_ACTION ITEM_. Below are some records; reproduce them exactly.

• • • •

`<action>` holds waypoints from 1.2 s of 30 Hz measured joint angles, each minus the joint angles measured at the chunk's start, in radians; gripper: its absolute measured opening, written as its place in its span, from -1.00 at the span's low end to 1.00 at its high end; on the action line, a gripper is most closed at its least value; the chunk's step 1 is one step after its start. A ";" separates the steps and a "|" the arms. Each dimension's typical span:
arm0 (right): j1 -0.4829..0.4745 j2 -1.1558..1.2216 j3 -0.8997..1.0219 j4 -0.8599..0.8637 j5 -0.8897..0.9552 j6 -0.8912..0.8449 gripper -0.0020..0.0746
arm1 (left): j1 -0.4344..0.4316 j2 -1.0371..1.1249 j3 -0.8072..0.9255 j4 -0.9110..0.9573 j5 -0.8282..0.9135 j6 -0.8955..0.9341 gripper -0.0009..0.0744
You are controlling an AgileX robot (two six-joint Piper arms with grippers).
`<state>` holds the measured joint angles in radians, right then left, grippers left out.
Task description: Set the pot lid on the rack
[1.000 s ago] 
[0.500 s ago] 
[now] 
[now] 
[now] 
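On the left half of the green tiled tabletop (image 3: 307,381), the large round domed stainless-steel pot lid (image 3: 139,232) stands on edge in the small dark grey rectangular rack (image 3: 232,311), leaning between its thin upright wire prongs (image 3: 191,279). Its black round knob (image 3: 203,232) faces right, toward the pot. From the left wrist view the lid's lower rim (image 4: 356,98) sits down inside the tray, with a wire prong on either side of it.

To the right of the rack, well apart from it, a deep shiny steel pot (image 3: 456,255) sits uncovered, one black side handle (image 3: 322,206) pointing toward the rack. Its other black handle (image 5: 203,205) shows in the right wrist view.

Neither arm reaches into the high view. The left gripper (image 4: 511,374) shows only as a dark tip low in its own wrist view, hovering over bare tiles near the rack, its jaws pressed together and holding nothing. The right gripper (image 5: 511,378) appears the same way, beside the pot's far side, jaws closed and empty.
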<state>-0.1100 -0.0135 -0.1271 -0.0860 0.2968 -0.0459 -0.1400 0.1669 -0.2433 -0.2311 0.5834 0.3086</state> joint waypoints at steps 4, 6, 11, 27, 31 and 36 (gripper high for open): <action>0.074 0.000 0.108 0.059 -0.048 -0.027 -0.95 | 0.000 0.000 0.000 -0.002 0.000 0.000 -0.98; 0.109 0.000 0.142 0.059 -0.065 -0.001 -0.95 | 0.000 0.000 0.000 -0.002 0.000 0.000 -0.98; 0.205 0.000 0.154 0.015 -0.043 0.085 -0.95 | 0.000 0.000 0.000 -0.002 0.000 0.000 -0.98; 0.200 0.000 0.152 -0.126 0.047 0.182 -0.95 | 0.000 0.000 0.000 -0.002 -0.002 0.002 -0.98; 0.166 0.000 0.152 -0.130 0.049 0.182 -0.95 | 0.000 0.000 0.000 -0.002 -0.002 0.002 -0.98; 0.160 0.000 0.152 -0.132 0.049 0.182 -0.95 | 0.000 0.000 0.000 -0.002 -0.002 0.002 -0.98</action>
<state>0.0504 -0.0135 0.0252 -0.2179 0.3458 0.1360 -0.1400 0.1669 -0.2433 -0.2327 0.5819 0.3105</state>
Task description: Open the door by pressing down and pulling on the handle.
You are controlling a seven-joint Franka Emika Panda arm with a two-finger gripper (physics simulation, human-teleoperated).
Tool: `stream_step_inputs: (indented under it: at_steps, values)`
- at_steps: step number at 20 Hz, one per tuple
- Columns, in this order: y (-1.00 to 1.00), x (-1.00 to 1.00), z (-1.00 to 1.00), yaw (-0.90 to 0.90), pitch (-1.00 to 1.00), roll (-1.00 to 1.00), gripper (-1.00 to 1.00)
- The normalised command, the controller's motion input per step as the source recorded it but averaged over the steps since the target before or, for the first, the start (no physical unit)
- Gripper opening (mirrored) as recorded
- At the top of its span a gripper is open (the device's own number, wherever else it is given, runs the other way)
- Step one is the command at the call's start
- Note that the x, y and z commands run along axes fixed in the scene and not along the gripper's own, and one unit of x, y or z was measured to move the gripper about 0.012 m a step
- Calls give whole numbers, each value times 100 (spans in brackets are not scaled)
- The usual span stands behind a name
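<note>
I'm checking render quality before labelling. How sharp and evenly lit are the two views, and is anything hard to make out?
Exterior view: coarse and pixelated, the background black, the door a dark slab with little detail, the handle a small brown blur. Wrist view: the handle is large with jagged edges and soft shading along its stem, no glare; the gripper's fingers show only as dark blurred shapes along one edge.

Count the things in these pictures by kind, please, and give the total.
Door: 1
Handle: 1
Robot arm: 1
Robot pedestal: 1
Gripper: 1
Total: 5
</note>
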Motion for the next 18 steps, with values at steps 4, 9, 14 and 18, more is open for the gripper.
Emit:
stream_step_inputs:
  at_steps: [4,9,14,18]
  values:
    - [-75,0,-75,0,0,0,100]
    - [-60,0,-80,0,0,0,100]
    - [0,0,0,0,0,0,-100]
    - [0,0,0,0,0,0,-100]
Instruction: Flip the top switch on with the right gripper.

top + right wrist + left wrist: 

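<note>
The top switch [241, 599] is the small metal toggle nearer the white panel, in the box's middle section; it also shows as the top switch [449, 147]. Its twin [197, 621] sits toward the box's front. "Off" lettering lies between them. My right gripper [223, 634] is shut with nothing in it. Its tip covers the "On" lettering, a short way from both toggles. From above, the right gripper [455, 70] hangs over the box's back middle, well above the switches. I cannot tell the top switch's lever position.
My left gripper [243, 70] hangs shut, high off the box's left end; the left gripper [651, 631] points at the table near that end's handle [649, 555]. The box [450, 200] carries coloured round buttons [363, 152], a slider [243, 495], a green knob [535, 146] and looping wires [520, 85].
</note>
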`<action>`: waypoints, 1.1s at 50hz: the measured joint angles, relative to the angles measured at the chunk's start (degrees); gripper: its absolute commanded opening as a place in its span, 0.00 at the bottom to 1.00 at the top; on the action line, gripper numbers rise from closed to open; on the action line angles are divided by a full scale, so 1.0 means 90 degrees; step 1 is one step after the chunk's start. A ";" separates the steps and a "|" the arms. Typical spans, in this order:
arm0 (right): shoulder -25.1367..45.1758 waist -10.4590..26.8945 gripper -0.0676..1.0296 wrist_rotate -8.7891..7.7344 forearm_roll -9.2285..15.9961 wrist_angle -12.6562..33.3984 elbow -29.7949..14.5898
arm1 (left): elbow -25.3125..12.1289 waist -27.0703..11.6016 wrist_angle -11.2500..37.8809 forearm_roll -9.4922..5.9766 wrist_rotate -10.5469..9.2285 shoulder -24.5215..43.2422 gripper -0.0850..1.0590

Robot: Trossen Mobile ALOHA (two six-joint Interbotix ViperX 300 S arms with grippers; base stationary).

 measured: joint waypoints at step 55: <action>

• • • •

_TASK RESPONSE_.
`<action>` holds waypoints from 1.2 s of 30 Hz measured joint angles, each minus the joint angles measured at the chunk's start, in radians; gripper: its absolute measured opening, written as its place in its span, from -1.00 at the span's low end to 1.00 at its high end; on the action line, a gripper is most closed at its least value; the chunk's step 1 is one step after its start. A ";" separates the steps and a "|" the arms. Each dimension's typical span:
arm0 (right): j1 -0.4829..0.4745 j2 -1.1558..1.2216 j3 -0.8997..1.0219 j4 -0.8599..0.8637 j5 -0.8897..0.9552 j6 -0.8912..0.8449 gripper -0.0020..0.0746
arm1 (left): j1 -0.4344..0.4316 j2 -1.0371..1.1249 j3 -0.8072..0.9255 j4 -0.9110..0.9573 j5 -0.8282..0.9135 j6 -0.8955..0.9341 gripper -0.0009..0.0744
You are controlling an AgileX robot (two six-joint Piper arms with grippers).
`<state>` holds the measured joint angles in radians, right then left, grippers left out.
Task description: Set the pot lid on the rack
[1.000 s ago] 
[0.500 s ago] 
[now] 
[now] 
[now] 
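On the left half of the green tiled tabletop (image 3: 307,381), the large round domed stainless-steel pot lid (image 3: 139,232) stands on edge in the small dark grey rectangular rack (image 3: 232,311), leaning between its thin upright wire prongs (image 3: 191,279). Its black round knob (image 3: 203,232) faces right, toward the pot. From the left wrist view the lid's lower rim (image 4: 356,98) sits down inside the tray, with a wire prong on either side of it.

To the right of the rack, well apart from it, a deep shiny steel pot (image 3: 456,255) sits uncovered, one black side handle (image 3: 322,206) pointing toward the rack. Its other black handle (image 5: 203,205) shows in the right wrist view.

Neither arm reaches into the high view. The left gripper (image 4: 511,374) shows only as a dark tip low in its own wrist view, hovering over bare tiles near the rack, its jaws pressed together and holding nothing. The right gripper (image 5: 511,378) appears the same way, beside the pot's far side, jaws closed and empty.
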<state>-0.1100 -0.0135 -0.1271 -0.0860 0.2968 -0.0459 -0.1400 0.1669 -0.2433 -0.2311 0.5834 0.3086</state> joint waypoints at steps 4, 6, 11, 27, 31 and 36 (gripper high for open): <action>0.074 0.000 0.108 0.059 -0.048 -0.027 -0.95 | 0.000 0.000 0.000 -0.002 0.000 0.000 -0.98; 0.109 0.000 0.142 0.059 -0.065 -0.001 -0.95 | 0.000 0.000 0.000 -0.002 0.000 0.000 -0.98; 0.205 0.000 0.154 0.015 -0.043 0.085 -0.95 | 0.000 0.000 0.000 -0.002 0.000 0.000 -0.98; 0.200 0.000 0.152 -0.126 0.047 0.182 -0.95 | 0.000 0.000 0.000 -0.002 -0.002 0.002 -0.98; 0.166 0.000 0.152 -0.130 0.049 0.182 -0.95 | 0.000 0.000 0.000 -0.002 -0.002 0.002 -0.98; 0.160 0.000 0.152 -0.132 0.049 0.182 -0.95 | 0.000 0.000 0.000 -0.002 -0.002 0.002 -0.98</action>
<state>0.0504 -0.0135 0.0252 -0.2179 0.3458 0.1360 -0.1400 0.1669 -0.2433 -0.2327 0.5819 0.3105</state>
Task description: Open the door by pressing down and pulling on the handle.
You are controlling a seven-joint Franka Emika Panda arm with a two-finger gripper (physics simulation, human-teleoperated).
Tool: `stream_step_inputs: (indented under it: at_steps, values)`
- at_steps: step number at 20 Hz, one per tuple
- Columns, in this order: y (-1.00 to 1.00), x (-1.00 to 1.00), z (-1.00 to 1.00), yaw (-0.90 to 0.90), pitch (-1.00 to 1.00), roll (-1.00 to 1.00), gripper (-1.00 to 1.00)
- The normalised command, the controller's motion input per step as the source recorded it but averaged over the steps since the target before or, for the first, the start (no physical unit)
- Gripper opening (mirrored) as recorded
- At the top of its span a gripper is open (the device's own number, wherever else it is given, runs the other way)
- Step one is the command at the call's start
- Note that the x, y and z commands run along axes fixed in the scene and not along the gripper's own, and one unit of x, y or z was measured to move the gripper about 0.012 m a step
- Calls give whole numbers, each value times 100 (spans in brackets are not scaled)
- The usual span stands behind a name
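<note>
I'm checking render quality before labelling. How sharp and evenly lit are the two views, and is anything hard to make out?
Exterior view: coarse and pixelated, the background black, the door a dark slab with little detail, the handle a small brown blur. Wrist view: the handle is large with jagged edges and soft shading along its stem, no glare; the gripper's fingers show only as dark blurred shapes along one edge.

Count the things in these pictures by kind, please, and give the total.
Door: 1
Handle: 1
Robot arm: 1
Robot pedestal: 1
Gripper: 1
Total: 5
</note>
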Motion for the next 18 steps, with values at steps 4, 9, 14 and 18, more is open for the gripper.
Emit:
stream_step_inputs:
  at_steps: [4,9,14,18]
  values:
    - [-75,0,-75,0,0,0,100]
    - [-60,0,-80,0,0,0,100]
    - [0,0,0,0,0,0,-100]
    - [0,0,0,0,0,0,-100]
Instruction: Flip the top switch on with the right gripper.

top + right wrist + left wrist: 

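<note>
The top switch [241, 599] is the small metal toggle nearer the white panel, in the box's middle section; it also shows as the top switch [449, 147]. Its twin [197, 621] sits toward the box's front. "Off" lettering lies between them. My right gripper [223, 634] is shut with nothing in it. Its tip covers the "On" lettering, a short way from both toggles. From above, the right gripper [455, 70] hangs over the box's back middle, well above the switches. I cannot tell the top switch's lever position.
My left gripper [243, 70] hangs shut, high off the box's left end; the left gripper [651, 631] points at the table near that end's handle [649, 555]. The box [450, 200] carries coloured round buttons [363, 152], a slider [243, 495], a green knob [535, 146] and looping wires [520, 85].
</note>
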`<action>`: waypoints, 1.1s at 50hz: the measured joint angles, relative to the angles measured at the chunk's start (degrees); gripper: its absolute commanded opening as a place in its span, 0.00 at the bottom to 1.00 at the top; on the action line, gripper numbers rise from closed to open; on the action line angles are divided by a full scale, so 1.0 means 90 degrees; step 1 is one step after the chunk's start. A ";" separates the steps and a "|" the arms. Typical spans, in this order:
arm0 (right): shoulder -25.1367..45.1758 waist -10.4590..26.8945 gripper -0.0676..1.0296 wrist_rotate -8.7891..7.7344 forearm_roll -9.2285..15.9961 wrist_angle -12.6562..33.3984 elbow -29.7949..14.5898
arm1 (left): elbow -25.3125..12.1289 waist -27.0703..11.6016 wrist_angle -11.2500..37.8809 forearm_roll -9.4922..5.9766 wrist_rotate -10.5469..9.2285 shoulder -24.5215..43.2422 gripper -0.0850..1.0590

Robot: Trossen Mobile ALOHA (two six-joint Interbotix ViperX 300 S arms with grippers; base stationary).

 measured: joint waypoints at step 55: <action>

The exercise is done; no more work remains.